We built https://github.com/GyroscopeHQ/grpcat at my company, which takes text-format protos as input and sends them to a gRPC endpoint. Looking at Prototool I think I should just merge the functionality into Prototool. This is cool!

kodablah 8 years ago |

Says "Handle installation of protoc [...] behind the scenes in a platform-independent manner without any work on the part of the user", doesn't support Windows yet [0]. Granted, as pre-1.0 I should probably read the features as goals.

0 - https://github.com/uber/prototool/issues/9

flippmoke 8 years ago |

Here are some other great tools that is quite useful with protobufs, one in C++ and one in pure javascript.

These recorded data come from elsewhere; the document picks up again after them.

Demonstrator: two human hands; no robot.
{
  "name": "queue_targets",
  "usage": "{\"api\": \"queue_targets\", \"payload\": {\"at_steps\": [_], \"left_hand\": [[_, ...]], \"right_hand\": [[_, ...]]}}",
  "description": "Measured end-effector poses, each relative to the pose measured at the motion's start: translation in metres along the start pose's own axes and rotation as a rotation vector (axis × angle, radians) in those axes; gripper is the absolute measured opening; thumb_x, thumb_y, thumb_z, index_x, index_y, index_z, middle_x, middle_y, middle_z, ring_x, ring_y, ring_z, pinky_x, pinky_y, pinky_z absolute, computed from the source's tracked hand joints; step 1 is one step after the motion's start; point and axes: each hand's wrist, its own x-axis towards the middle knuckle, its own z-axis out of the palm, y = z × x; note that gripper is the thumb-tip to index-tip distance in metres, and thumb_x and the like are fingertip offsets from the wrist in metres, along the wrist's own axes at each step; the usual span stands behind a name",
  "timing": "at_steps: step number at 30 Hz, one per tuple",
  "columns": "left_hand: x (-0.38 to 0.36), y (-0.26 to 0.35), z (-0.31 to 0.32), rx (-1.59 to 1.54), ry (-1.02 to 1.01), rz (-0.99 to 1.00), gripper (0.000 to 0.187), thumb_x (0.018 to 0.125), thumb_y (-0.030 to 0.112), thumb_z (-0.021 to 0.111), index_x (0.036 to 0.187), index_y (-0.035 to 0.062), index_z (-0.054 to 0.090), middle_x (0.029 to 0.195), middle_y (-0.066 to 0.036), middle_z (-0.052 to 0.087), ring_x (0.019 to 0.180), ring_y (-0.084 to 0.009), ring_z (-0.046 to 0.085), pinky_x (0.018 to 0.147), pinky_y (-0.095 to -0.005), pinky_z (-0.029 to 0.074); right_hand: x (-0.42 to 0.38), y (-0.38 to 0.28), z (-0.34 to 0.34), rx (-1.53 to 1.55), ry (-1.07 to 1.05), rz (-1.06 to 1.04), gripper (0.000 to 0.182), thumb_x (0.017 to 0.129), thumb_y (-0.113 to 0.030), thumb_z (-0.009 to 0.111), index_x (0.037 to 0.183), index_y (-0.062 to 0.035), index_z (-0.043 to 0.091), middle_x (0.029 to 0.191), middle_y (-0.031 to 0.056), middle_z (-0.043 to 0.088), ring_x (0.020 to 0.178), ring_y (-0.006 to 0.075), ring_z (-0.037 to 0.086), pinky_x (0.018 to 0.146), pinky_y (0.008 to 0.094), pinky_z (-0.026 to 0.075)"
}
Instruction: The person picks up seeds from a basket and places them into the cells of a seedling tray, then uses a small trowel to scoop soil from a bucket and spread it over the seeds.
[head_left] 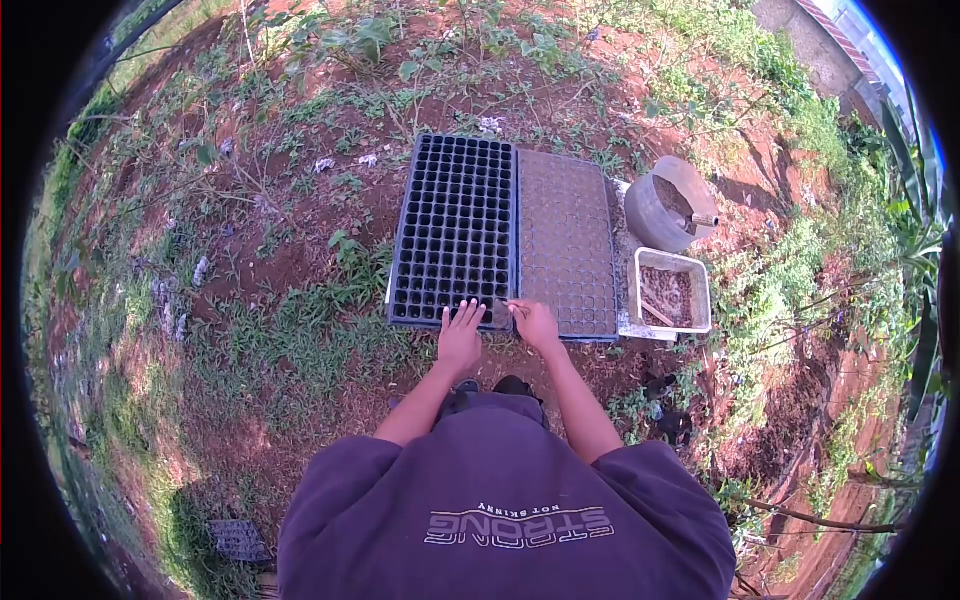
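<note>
A black seedling tray [452, 230] with rows of small cells lies in front of me, most of its cells dark and unfilled. Its near right corner looks brown, as if soil is there. My left hand [460, 340] rests on the tray's near edge with fingers stretched out. At that near right corner, my right hand [536, 325] has its fingers pinched together; whatever they hold is too small to name. Directly right of the black tray lies a second seedling tray [567, 240], its cells filled level with brown soil.
Right of the trays stands a cut-open plastic bucket [650, 215] containing soil. Nearer is a white rectangular tub [706, 300] with reddish-brown grains and a stick [657, 314]. Weeds and bare red soil surround everything; a wall [815, 45] rises at far right.
</note>
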Motion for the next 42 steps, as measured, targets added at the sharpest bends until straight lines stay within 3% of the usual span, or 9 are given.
{"api": "queue_targets", "payload": {"at_steps": [5, 8, 10, 17, 19, 23, 25, 42], "left_hand": [[-0.001, 0.000, 0.002, -0.002, -0.003, -0.009, 0.062, 0.080, 0.011, 0.054, 0.141, 0.0119, 0.038, 0.148, -0.008, 0.034, 0.140, -0.0242, 0.028, 0.115, -0.0518, 0.014], [-0.002, 0.001, 0.001, -0.018, 0.016, -0.007, 0.061, 0.081, 0.010, 0.052, 0.140, 0.0123, 0.038, 0.147, -0.009, 0.036, 0.139, -0.0249, 0.029, 0.114, -0.0533, 0.016], [-0.001, 0.001, 0.002, -0.017, 0.019, -0.008, 0.060, 0.081, 0.010, 0.052, 0.140, 0.0122, 0.038, 0.147, -0.009, 0.036, 0.139, -0.0247, 0.030, 0.114, -0.0534, 0.016], [-0.002, 0.002, 0.001, -0.015, -0.001, -0.020, 0.062, 0.081, 0.011, 0.053, 0.141, 0.0121, 0.038, 0.148, -0.008, 0.035, 0.140, -0.0234, 0.028, 0.115, -0.0521, 0.014], [-0.002, 0.003, 0.001, -0.020, 0.003, -0.023, 0.062, 0.081, 0.011, 0.053, 0.141, 0.0122, 0.038, 0.148, -0.008, 0.035, 0.140, -0.0232, 0.027, 0.115, -0.0520, 0.014], [-0.001, 0.001, 0.004, -0.013, 0.022, -0.014, 0.062, 0.080, 0.010, 0.052, 0.140, 0.0121, 0.038, 0.147, -0.009, 0.036, 0.139, -0.0254, 0.030, 0.113, -0.0540, 0.017], [0.000, 0.002, 0.001, -0.019, 0.024, -0.011, 0.062, 0.080, 0.010, 0.052, 0.140, 0.0123, 0.038, 0.147, -0.009, 0.036, 0.139, -0.0253, 0.030, 0.113, -0.0539, 0.017], [-0.004, 0.000, 0.003, -0.016, 0.008, -0.006, 0.062, 0.080, 0.010, 0.054, 0.140, 0.0123, 0.038, 0.147, -0.007, 0.035, 0.140, -0.0233, 0.028, 0.114, -0.0524, 0.015]], "right_hand": [[0.002, -0.001, -0.004, 0.011, -0.002, 0.009, 0.023, 0.088, -0.027, 0.062, 0.102, -0.0113, 0.071, 0.096, 0.0157, 0.068, 0.091, 0.0353, 0.065, 0.081, 0.0400, 0.052], [0.003, -0.002, -0.005, -0.005, -0.056, 0.039, 0.022, 0.088, -0.030, 0.060, 0.103, -0.0179, 0.071, 0.104, 0.0108, 0.068, 0.096, 0.0342, 0.063, 0.084, 0.0423, 0.051], [0.002, -0.002, -0.003, 0.022, 0.017, 0.004, 0.023, 0.088, -0.026, 0.063, 0.102, -0.0103, 0.071, 0.096, 0.0173, 0.068, 0.090, 0.0349, 0.065, 0.080, 0.0390, 0.052], [-0.001, 0.000, -0.003, 0.073, 0.037, -0.002, 0.022, 0.087, -0.025, 0.063, 0.102, -0.0100, 0.071, 0.095, 0.0179, 0.068, 0.090, 0.0346, 0.066, 0.080, 0.0392, 0.052], [0.001, 0.001, 0.000, 0.026, 0.019, -0.013, 0.022, 0.088, -0.029, 0.060, 0.102, -0.0172, 0.071, 0.100, 0.0117, 0.068, 0.095, 0.0338, 0.064, 0.083, 0.0424, 0.051], [0.005, 0.000, 0.002, 0.011, -0.007, -0.002, 0.021, 0.088, -0.028, 0.060, 0.101, -0.0168, 0.071, 0.099, 0.0127, 0.068, 0.093, 0.0343, 0.064, 0.082, 0.0431, 0.051], [0.003, -0.004, 0.000, -0.086, 0.011, 0.002, 0.023, 0.088, -0.027, 0.060, 0.101, -0.0117, 0.071, 0.097, 0.0156, 0.068, 0.090, 0.0360, 0.064, 0.080, 0.0413, 0.051], [0.000, -0.010, -0.003, -0.046, -0.007, 0.036, 0.023, 0.087, -0.031, 0.060, 0.101, -0.0170, 0.072, 0.098, 0.0128, 0.069, 0.093, 0.0337, 0.064, 0.081, 0.0426, 0.051]]}}
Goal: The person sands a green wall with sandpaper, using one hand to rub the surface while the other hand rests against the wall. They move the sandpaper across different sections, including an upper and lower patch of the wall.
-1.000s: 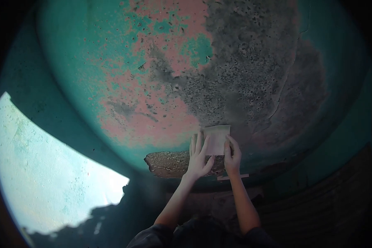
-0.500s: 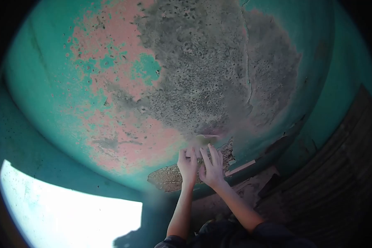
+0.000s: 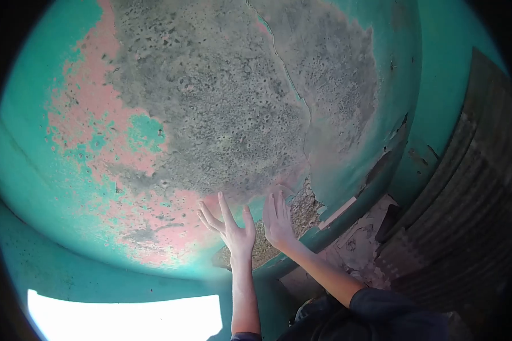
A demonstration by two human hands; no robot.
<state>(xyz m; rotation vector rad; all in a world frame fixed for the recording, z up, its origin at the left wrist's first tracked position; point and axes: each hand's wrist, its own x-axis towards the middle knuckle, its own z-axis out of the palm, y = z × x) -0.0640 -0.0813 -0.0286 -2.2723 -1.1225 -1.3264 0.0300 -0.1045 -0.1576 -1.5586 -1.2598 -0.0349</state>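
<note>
A turquoise wall [image 3: 28,165] fills most of the head view, with a large worn grey patch [image 3: 222,113] and pink areas [image 3: 85,113] where paint is gone. My left hand [image 3: 236,230] is raised at the patch's lower edge, fingers spread, holding nothing. To its right, my right hand [image 3: 277,224] lies against the wall, fingers stretched and close together. A thin pale sheet [image 3: 283,187], blurred and mostly hidden, shows just past its fingertips and seems pressed under them. Behind both wrists is a broken area of rough brown plaster [image 3: 304,213].
A crack [image 3: 281,59] runs down the grey patch. Dark corrugated sheeting [image 3: 461,210] leans at the right. Broken rubble [image 3: 355,244] lies at the wall's foot. Bright light [image 3: 125,318] falls at the lower left.
My hands were close together at the pale sheet. My left hand has let go, moved left and spread its fingers; the right stays at the sheet. The view has shifted right.
</note>
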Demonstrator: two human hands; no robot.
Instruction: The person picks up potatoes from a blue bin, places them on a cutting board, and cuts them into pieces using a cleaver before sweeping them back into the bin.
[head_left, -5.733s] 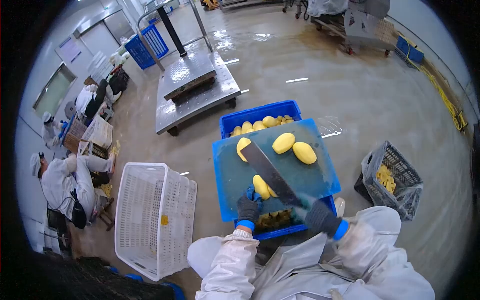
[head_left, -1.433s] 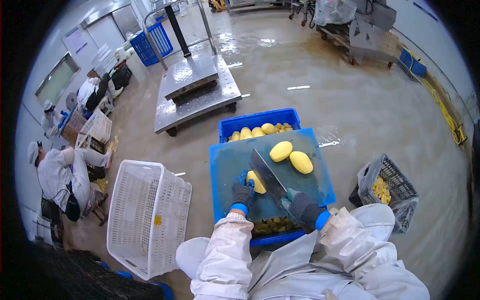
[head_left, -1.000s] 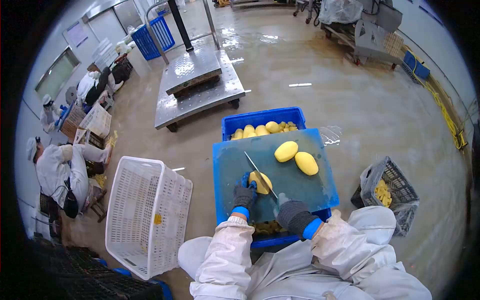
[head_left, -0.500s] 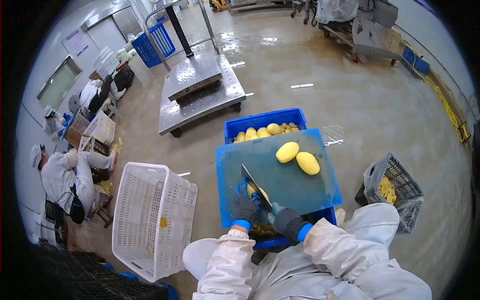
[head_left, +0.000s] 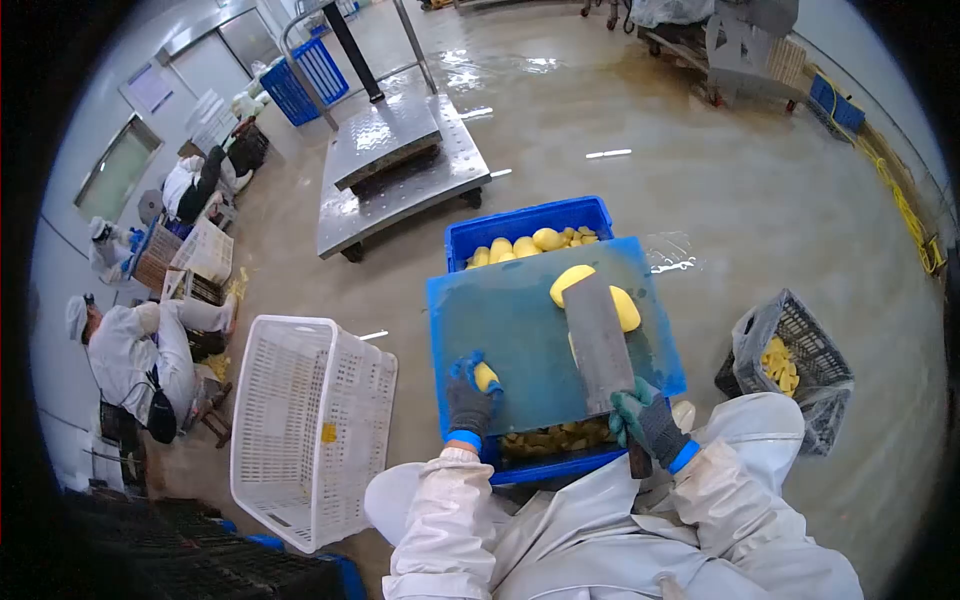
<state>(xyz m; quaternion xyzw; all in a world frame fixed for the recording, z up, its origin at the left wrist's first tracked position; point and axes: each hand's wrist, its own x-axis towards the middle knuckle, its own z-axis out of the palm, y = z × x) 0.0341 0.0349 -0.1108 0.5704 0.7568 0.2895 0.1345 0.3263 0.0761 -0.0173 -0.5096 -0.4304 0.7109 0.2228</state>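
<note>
My left hand (head_left: 470, 398), in a grey and blue glove, is closed around a yellow peeled potato piece (head_left: 486, 377) at the left side of the blue-green cutting board (head_left: 510, 310). In my gloved right hand (head_left: 648, 425) is the handle of a cleaver (head_left: 598, 345). Its broad blade points away from me over the board's right half. Two peeled potatoes, one on the left (head_left: 570, 282) and one on the right (head_left: 627, 309), are partly hidden by the blade. Beneath the board is a blue crate (head_left: 470, 240) holding more potatoes and cut pieces.
A white plastic basket (head_left: 330, 440) lies to my left. At right stands a black crate (head_left: 815, 350) lined with plastic, with yellow pieces inside. Ahead is a metal platform cart (head_left: 420, 190). Several people in white, one nearest (head_left: 135, 350), sit along the left wall.
The cleaver moved from beside my left hand to the right, and its blade now lies broadside over the two potatoes. My left hand shifted slightly left with the potato piece.
</note>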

https://github.com/mapbox/protozero

https://github.com/mapbox/pbf

grizzles 8 years ago |

danby - grpc for the browser :: is looking for testers https://github.com/ericbets/danby There are two upcoming features. The first one is streaming support. The second is a callback API template that mirrors the grpc node API exactly. Or you will have the choice to stick with the current promise API. It's not a priority for us at the moment but adding a simple load balancer that distributed traffic randomly across a set of servers would be a ~5 line patch.

hurricaneSlider 8 years ago |

Always wished there was a tool for protobuf which could test whether a changes to any .proto files were backwards compatible and if not raise an error

ris 8 years ago |

Yet another tool trying to "manage" "packages" on my machine!

mabynogy 8 years ago |

I can't use something with a CoC.

durkie 8 years ago | |

this seems like it's only relating to people wishing to contribute to prototool. also, it's uber, so it's nice/expected that they would have this sort of thing.

also the code is basically about not being a jerk to other people. seems like a low bar to meet.

n42 8 years ago | |

Why not?

recursive 8 years ago | | |

I'm guessing the code disallows their conduct.

mabynogy 8 years ago | | |

It's a political tool. It means they are into politics.